#### [STORED DATA]
____________

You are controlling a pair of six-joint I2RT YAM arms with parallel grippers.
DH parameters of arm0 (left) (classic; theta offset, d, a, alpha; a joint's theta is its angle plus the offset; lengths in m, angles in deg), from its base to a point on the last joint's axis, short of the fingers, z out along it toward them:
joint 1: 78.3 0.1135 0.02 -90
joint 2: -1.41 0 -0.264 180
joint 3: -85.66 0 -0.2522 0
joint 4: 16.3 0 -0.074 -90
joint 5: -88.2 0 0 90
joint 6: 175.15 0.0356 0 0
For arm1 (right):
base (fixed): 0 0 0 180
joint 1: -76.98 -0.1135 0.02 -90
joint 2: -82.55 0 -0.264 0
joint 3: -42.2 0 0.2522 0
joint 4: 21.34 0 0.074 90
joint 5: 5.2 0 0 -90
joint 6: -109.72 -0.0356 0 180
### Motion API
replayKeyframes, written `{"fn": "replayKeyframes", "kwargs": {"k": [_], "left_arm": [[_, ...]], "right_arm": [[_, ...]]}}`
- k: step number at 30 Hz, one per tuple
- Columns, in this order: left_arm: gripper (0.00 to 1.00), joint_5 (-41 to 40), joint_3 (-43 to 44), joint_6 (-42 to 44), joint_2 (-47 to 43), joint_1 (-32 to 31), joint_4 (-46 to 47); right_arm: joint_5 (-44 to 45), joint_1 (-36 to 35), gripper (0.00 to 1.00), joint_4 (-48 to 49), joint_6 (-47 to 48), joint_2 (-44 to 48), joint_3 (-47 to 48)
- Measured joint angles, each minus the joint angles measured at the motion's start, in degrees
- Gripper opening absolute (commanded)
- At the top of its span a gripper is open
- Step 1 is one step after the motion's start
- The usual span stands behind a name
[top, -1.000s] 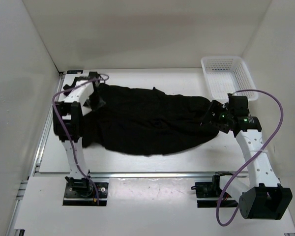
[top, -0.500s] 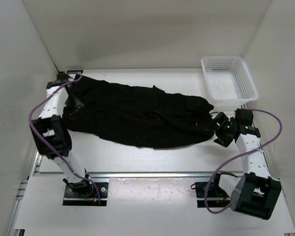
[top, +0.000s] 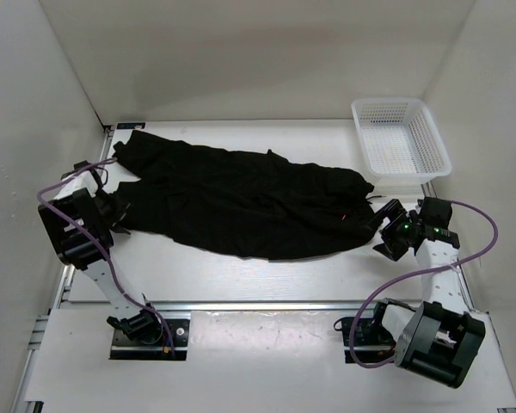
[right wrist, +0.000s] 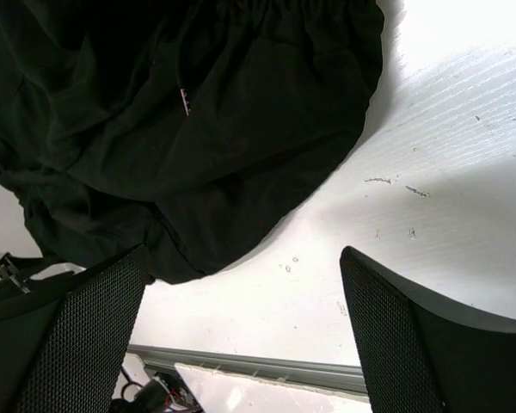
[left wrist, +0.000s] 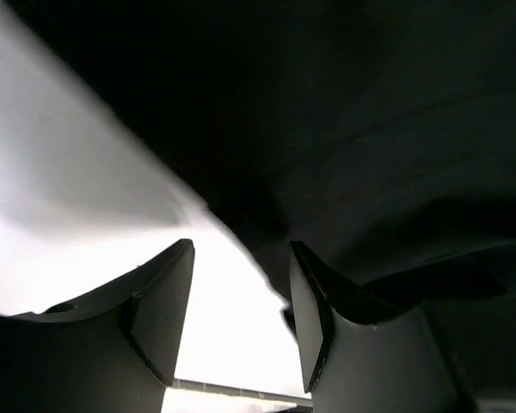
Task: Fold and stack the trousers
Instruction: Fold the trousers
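Observation:
The black trousers [top: 241, 202] lie spread flat across the table, legs toward the far left, waist toward the right. My left gripper [top: 113, 212] is open at the trousers' left edge, low over the table. In the left wrist view the jaws [left wrist: 239, 318] stand apart with white table between them and dark cloth [left wrist: 370, 129] just beyond. My right gripper [top: 383, 229] is open, just off the waist end. In the right wrist view the jaws [right wrist: 245, 331] are wide apart over bare table, the waist [right wrist: 198, 129] above them with a drawstring tip [right wrist: 186, 105] showing.
A white mesh basket [top: 401, 138] stands at the back right corner. White walls close in the table on the left, back and right. A metal rail [top: 267, 303] runs along the near edge in front of the arm bases.
Both arms have pulled back toward the near edge. The left gripper let go of the leg end and moved down the left side. The trousers now lie flatter and longer.

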Motion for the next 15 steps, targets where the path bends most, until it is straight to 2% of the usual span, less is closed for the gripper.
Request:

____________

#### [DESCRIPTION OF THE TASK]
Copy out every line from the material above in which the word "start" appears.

#### [ANSWER SPACE]
- Measured joint angles, each minus the joint angles measured at the motion's start, in degrees
- Step 1 is one step after the motion's start

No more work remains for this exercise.